Data Principal employer: Warman O'Brien
Join a forward-thinking CRO that values innovation and collaboration, offering a dynamic work environment where your expertise as a Data Principal will be recognised and nurtured. With a strong emphasis on employee development, you will have access to mentoring opportunities and the chance to lead impactful projects in the UK and Europe. Enjoy the flexibility of remote work while being part of a supportive team that encourages strategic input and professional growth.

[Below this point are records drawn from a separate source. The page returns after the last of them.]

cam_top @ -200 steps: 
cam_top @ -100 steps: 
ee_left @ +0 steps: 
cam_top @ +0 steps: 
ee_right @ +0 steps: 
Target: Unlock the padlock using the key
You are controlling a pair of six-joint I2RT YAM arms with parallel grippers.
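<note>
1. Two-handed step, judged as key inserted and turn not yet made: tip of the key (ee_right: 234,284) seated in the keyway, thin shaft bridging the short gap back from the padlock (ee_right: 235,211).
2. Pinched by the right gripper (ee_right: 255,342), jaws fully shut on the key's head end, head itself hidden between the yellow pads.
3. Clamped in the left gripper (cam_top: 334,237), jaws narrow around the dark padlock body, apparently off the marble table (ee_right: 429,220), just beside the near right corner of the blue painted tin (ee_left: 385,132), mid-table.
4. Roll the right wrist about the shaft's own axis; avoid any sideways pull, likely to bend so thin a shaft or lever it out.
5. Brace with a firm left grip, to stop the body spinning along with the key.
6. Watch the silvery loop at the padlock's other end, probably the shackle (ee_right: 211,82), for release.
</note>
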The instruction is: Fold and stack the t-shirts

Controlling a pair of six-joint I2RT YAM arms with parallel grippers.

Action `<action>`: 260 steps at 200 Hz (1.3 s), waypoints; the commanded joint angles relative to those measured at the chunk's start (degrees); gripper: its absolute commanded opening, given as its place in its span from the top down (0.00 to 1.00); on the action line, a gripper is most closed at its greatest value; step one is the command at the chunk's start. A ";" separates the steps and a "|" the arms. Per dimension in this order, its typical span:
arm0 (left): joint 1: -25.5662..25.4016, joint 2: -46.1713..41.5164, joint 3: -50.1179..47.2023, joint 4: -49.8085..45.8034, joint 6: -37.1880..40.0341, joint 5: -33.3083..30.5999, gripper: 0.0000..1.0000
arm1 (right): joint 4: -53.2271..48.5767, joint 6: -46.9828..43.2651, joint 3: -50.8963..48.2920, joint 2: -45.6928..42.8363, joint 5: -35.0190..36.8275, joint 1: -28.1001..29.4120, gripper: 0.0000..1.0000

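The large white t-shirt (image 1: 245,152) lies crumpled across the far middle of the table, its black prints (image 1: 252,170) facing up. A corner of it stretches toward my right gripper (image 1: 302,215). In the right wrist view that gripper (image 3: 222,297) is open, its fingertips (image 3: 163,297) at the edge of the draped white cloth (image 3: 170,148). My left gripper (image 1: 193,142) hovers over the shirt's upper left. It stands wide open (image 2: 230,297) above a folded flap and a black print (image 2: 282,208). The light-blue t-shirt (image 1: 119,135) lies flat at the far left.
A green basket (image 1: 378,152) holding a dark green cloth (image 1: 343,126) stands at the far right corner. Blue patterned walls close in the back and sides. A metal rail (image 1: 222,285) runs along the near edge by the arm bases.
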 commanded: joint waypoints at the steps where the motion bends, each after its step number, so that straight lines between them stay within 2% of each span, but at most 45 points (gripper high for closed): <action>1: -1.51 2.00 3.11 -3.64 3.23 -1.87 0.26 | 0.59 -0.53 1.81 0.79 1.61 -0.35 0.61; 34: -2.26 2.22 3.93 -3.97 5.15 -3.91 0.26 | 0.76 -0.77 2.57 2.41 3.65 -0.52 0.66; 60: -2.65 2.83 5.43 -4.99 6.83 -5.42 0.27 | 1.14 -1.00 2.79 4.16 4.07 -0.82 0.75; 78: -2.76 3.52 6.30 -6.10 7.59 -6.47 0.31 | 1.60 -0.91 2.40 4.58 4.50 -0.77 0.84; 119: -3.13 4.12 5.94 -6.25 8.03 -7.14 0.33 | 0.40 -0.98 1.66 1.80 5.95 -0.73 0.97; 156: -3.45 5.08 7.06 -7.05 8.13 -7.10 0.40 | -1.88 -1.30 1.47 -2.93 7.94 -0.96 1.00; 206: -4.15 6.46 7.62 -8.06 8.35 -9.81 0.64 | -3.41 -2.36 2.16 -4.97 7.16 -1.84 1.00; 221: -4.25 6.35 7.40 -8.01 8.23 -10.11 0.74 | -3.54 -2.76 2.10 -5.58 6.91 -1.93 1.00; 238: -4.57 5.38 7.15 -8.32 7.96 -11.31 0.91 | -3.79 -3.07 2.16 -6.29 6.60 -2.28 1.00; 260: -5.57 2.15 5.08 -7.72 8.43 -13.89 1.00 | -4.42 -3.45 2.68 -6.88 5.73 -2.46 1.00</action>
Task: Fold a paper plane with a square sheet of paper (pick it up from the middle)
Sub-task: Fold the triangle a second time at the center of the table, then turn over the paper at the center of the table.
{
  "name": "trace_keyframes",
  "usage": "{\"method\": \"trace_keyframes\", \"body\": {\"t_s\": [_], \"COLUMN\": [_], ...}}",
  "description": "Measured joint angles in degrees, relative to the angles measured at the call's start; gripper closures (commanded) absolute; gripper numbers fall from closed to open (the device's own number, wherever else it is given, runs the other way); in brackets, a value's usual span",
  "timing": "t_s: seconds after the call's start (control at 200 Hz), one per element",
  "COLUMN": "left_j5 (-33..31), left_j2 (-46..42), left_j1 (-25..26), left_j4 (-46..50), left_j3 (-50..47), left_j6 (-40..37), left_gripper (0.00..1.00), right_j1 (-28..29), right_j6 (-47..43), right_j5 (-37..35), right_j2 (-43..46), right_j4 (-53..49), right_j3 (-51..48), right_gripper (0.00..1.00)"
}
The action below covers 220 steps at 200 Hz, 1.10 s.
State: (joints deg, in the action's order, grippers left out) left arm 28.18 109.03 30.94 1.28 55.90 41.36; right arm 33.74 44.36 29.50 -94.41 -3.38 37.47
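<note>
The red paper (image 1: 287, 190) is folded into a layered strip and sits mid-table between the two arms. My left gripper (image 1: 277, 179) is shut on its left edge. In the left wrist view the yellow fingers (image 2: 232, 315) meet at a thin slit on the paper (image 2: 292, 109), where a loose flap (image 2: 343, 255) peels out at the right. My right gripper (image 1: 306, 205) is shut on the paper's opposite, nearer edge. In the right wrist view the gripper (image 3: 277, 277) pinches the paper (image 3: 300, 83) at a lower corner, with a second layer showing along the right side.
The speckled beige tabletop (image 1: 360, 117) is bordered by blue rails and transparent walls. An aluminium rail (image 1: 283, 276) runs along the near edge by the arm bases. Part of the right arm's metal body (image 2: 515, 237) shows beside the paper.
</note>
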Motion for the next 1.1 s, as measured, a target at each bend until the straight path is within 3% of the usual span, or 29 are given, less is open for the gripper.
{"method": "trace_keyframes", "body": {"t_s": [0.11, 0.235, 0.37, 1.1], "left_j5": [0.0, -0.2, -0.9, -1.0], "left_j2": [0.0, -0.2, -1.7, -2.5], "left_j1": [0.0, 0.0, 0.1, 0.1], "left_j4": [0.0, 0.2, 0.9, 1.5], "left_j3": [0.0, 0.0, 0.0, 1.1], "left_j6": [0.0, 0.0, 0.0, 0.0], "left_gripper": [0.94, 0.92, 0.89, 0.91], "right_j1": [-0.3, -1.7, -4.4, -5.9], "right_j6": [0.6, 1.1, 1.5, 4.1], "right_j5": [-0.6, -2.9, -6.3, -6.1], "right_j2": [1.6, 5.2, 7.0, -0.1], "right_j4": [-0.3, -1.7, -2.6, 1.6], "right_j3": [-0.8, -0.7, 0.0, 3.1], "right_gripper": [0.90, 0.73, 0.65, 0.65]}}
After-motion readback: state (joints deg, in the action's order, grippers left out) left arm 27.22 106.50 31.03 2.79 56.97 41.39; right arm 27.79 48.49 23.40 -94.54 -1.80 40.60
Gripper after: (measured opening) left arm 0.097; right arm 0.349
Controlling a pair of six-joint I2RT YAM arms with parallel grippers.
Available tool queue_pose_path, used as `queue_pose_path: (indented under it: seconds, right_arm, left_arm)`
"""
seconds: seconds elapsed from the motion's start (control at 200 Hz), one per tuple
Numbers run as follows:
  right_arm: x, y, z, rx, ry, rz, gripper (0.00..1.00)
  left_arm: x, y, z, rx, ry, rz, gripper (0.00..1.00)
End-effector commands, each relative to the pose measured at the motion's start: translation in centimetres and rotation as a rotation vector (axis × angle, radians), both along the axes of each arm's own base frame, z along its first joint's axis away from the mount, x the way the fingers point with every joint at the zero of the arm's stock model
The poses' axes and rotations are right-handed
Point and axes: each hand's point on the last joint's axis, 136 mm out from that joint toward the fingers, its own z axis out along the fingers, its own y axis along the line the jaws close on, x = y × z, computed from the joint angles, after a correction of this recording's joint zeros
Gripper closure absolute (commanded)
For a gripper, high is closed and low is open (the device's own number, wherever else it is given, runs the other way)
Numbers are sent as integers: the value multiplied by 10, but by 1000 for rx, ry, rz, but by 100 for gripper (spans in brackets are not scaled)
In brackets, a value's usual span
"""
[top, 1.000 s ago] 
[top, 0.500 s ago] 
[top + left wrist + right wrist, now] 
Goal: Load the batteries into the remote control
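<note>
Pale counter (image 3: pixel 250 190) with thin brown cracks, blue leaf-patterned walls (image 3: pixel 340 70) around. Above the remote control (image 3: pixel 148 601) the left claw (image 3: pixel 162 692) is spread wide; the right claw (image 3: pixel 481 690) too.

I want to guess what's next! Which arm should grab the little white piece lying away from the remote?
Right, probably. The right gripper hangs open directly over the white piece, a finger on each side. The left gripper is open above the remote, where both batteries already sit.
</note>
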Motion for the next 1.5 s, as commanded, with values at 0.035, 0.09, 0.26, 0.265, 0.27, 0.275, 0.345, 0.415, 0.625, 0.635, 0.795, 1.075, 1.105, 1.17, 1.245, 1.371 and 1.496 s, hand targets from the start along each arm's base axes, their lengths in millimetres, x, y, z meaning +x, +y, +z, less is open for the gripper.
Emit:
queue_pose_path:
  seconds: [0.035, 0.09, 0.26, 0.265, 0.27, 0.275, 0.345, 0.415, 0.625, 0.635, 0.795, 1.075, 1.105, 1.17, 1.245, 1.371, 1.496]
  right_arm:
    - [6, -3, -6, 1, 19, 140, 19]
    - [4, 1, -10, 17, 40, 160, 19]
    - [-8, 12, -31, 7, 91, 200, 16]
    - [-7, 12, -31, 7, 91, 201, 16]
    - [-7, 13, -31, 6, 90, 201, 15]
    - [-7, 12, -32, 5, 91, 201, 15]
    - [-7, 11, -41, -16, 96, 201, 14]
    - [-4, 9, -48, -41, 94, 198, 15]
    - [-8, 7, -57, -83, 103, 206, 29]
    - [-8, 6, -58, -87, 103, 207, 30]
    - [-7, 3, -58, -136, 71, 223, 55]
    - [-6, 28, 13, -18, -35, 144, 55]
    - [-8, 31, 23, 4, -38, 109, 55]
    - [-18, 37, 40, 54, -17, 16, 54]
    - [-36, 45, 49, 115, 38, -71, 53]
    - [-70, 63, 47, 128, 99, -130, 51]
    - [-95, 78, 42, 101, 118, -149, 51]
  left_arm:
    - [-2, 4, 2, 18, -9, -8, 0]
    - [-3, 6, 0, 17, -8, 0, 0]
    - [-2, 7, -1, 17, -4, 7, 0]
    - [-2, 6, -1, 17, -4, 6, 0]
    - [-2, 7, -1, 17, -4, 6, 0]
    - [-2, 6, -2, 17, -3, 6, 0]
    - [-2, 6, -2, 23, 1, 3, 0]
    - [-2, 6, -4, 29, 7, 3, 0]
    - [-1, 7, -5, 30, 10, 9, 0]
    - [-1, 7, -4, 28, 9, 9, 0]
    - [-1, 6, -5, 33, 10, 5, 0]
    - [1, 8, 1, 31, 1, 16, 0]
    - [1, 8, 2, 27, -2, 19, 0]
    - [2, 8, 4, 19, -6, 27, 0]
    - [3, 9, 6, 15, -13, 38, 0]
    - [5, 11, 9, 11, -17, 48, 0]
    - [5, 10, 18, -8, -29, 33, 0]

StudySmarter Expert Advice🤫
We think this is how you could land Data Principal
✨Tip Number 1
Network like a pro! Reach out to professionals in the biostatistics field on LinkedIn or at industry events. We can’t stress enough how valuable personal connections can be in landing that dream job.
✨Tip Number 2
Show off your skills! Prepare a portfolio showcasing your statistical analyses and projects. This will give potential employers a taste of what you can bring to the table, especially when it comes to clinical trial programmes.
✨Tip Number 3
Practice makes perfect! Get ready for interviews by rehearsing common questions related to statistical methodologies and project management. We recommend doing mock interviews with friends or mentors to boost your confidence.
✨Tip Number 4
Apply through our website! We’ve got loads of opportunities waiting for you. By applying directly, you’ll have a better chance of standing out and getting noticed by hiring managers.
We think you need these skills to ace Data Principal
Some tips for your application 🫡
Tailor Your CV:Make sure your CV reflects the skills and experiences that match the job description. Highlight your technical skills and any entrepreneurial flair you've got, as these are key for us at StudySmarter.
Craft a Compelling Cover Letter:Your cover letter is your chance to shine! Use it to explain why you're the perfect fit for the role. Mention specific projects or experiences that showcase your ability to provide strategic input and leadership.
Showcase Your Statistical Expertise:Since this role involves a lot of statistical oversight, be sure to include examples of your hands-on statistical analysis and methodologies. We want to see how you’ve applied your knowledge in real-world scenarios!
Apply Through Our Website:We encourage you to apply through our website for a smoother process. It helps us keep track of applications and ensures you don’t miss out on any important updates from us at StudySmarter!
How to prepare for a job interview at Warman O'Brien
✨Know Your Stats
Brush up on your statistical methodologies and be ready to discuss them in detail. Since the role requires strong technical skills, you should be able to explain your approach to study design, sample size estimation, and statistical analysis planning clearly.
✨Show Your Leadership Skills
This position involves coaching and mentoring less experienced biostatisticians. Prepare examples of how you've led teams or projects in the past, highlighting your ability to provide technical oversight and strategic input.
✨Familiarise Yourself with Regulatory Requirements
Make sure you understand the relevant regulatory requirements for clinical trials. Be prepared to discuss how you've ensured compliance in previous roles, as this will demonstrate your attention to detail and commitment to quality.
✨Prepare for Technical Questions
Expect to face technical questions during the interview. Practice explaining complex statistical concepts in simple terms, as you may need to communicate these ideas to non-statistical personnel or stakeholders.